Path: ...!news.mixmin.net!eternal-september.org!feeder3.eternal-september.org!news.eternal-september.org!.POSTED!not-for-mail
From: FromTheRafters <FTR@nomail.afraid.org>
Newsgroups: sci.math
Subject: Re: How many different unit fractions are lessorequal than all unit fractions?
Date: Tue, 08 Oct 2024 06:50:50 -0400
Organization: Peripheral Visions
Lines: 40
Message-ID: <ve32qf$25lne$1@dont-email.me>
References: <vb4rde$22fb4$2@solani.org> <vdr1g3$n3li$6@dont-email.me> <8ce3fac3a0c92d85c72fec966d424548baebe5af@i2pn2.org> <vdrd5q$sn2$2@news.muc.de> <55cbb075e2f793e3c52f55af73c82c61d2ce8d44@i2pn2.org> <vdrgka$sn2$3@news.muc.de> <vds38v$1ih6$6@solani.org> <vdscnj$235p$1@news.muc.de> <vdtt15$16hg6$4@dont-email.me> <vdu54i$271t$1@news.muc.de> <vduata$19d4m$1@dont-email.me> <vduf0m$1tif$1@news.muc.de> <ve076s$1kopi$2@dont-email.me> <ve0j4r$1eu7$2@news.muc.de> <ve2rlh$24f8f$2@dont-email.me> <ve302i$ggk$2@news.muc.de> <ve326r$24i4i$7@dont-email.me>
Reply-To: erratic.howard@gmail.com
MIME-Version: 1.0
Content-Type: text/plain; charset="iso-8859-15"; format=flowed
Content-Transfer-Encoding: 8bit
Injection-Date: Tue, 08 Oct 2024 12:50:56 +0200 (CEST)
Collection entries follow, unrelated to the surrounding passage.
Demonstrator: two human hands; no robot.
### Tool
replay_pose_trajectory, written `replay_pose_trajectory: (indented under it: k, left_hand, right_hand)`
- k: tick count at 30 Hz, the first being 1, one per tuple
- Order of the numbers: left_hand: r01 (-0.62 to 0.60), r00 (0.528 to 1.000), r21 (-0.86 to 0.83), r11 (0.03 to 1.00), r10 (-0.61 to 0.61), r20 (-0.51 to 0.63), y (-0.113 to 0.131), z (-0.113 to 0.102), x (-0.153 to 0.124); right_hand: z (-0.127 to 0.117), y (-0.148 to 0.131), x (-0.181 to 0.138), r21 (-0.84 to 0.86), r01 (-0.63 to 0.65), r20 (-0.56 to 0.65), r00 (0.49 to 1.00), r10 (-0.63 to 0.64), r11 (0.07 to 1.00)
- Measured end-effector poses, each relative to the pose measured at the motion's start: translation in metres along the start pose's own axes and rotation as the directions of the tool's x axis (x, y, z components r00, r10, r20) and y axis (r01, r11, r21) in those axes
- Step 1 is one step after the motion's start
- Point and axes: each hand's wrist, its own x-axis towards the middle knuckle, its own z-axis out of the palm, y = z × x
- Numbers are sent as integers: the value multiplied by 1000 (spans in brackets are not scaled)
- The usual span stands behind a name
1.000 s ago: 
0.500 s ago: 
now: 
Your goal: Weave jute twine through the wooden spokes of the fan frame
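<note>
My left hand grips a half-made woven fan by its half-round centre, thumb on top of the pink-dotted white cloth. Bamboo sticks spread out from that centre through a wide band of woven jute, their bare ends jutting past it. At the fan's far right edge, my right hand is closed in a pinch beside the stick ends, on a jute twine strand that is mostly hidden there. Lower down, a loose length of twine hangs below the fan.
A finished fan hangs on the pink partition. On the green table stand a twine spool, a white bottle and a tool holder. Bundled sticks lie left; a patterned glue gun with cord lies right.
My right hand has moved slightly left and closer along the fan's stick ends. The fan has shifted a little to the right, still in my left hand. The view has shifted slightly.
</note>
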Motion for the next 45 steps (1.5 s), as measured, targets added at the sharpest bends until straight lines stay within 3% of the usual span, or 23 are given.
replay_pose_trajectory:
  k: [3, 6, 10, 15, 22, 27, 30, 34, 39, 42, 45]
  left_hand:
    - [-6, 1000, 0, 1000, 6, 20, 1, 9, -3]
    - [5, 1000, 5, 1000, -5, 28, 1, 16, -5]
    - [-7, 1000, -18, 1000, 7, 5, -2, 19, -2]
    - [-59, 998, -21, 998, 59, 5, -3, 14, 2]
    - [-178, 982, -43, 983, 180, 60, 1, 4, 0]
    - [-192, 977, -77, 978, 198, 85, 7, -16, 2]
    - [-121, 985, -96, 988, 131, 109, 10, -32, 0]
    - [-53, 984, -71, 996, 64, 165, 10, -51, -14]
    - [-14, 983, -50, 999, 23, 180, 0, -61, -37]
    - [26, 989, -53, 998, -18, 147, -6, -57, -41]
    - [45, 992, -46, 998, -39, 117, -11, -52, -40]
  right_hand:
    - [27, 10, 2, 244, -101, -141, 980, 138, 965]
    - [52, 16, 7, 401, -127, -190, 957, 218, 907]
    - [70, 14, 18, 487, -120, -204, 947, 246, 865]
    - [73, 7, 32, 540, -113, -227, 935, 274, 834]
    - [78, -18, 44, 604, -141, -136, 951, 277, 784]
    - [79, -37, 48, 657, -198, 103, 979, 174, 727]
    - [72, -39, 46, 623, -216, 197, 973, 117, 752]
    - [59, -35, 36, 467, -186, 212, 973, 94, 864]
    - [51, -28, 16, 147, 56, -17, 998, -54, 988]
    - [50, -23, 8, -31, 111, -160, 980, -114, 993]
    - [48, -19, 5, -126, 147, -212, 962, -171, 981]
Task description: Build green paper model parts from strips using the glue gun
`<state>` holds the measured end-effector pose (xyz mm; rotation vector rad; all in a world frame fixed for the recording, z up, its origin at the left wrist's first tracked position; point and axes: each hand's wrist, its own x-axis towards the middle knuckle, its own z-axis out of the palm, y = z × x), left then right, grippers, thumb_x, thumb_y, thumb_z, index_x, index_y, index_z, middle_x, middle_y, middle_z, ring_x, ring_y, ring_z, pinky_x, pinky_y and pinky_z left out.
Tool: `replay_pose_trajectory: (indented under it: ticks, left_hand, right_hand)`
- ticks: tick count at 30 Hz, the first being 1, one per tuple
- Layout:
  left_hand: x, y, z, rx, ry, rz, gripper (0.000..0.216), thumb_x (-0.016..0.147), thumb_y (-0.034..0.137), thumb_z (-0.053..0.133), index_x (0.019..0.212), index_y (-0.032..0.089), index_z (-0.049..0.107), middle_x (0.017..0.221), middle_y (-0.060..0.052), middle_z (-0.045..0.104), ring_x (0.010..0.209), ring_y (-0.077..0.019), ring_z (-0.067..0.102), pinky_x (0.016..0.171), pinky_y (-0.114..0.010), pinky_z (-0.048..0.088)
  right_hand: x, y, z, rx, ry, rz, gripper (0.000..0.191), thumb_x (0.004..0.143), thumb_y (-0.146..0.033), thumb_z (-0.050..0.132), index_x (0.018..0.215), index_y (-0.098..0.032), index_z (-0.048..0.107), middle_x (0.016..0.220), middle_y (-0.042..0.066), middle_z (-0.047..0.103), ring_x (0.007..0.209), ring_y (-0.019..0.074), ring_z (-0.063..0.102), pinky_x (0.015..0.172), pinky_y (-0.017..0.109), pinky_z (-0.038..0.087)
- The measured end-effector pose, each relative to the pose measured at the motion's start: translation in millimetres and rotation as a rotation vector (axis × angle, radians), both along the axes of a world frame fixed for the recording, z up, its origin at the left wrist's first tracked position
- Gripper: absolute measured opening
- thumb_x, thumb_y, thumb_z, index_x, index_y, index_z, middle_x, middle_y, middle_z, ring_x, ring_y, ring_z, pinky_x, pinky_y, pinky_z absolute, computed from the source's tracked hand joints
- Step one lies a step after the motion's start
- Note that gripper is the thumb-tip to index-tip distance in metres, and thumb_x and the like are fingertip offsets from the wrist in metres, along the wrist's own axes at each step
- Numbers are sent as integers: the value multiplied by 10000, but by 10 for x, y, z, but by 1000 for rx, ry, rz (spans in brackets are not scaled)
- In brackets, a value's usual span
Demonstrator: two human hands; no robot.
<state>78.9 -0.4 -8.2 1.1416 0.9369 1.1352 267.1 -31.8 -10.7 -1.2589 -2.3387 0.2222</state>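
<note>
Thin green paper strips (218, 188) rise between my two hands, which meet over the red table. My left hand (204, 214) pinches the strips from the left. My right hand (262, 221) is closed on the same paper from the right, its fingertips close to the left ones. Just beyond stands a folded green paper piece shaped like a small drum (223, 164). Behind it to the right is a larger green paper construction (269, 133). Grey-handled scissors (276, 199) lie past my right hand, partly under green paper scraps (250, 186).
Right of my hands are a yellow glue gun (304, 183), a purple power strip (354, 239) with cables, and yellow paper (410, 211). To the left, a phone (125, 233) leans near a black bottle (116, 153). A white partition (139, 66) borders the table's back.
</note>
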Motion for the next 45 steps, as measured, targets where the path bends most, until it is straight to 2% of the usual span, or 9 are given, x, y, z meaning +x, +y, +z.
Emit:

Injection-Info: dont-email.me; posting-host="183e3fa38b53451b283b297c8ebb227e";
	logging-data="2283246"; mail-complaints-to="abuse@eternal-september.org";	posting-account="U2FsdGVkX1+vs8o9bo42zn9LW0uDBjaOrGj72BQWyVg="
Cancel-Lock: sha1:nCR5FJozWs8d0tRgpVf6pOjqLFg=
X-Newsreader: MesNews/1.08.06.00-gb
X-ICQ: 1701145376
Bytes: 3062

WM wrote on 10/8/2024 :
> On 08.10.2024 12:04, Alan Mackenzie wrote:
>> WM <wolfgang.mueckenheim@tha.de> wrote:
>
>>> All unit fractions are points with uncounably many points between each
>>> pair.
>> 
>> Yes, OK.
>> 
>>> Hence all must be visible including the point next to zero, but they
>>> are not.
>> 
>> There is no point next to zero.
>
> Points either are or are not. The points that are include one point next to 
> zero.
>>>>> A shrinking infinite set which remains infinite has an infinite core.
>> 
>>>> Again, no.  There is no such thing as a "core", here.  Each of these sets
>>>> has an infinitude of elements.  No element is in all of these sets.
>> 
>>> Try to think better. A function of sets which are losing some elements
>>> but remain infinite, have the same infinite core.
>> 
>> That is untrue.  For any element which you assert is in the "core", I
>> can give one of these sets which does not contain that element.
>
> Of course, the core is dark.
>
>>  The
>> "core" is thus empty.
>
> The infinite sets contain what? No natural numbers? Natural numbers dancing 
> around, sometimes being in a set, sometimes not? An empty intersection 
> requires that the infinite sets have different elements.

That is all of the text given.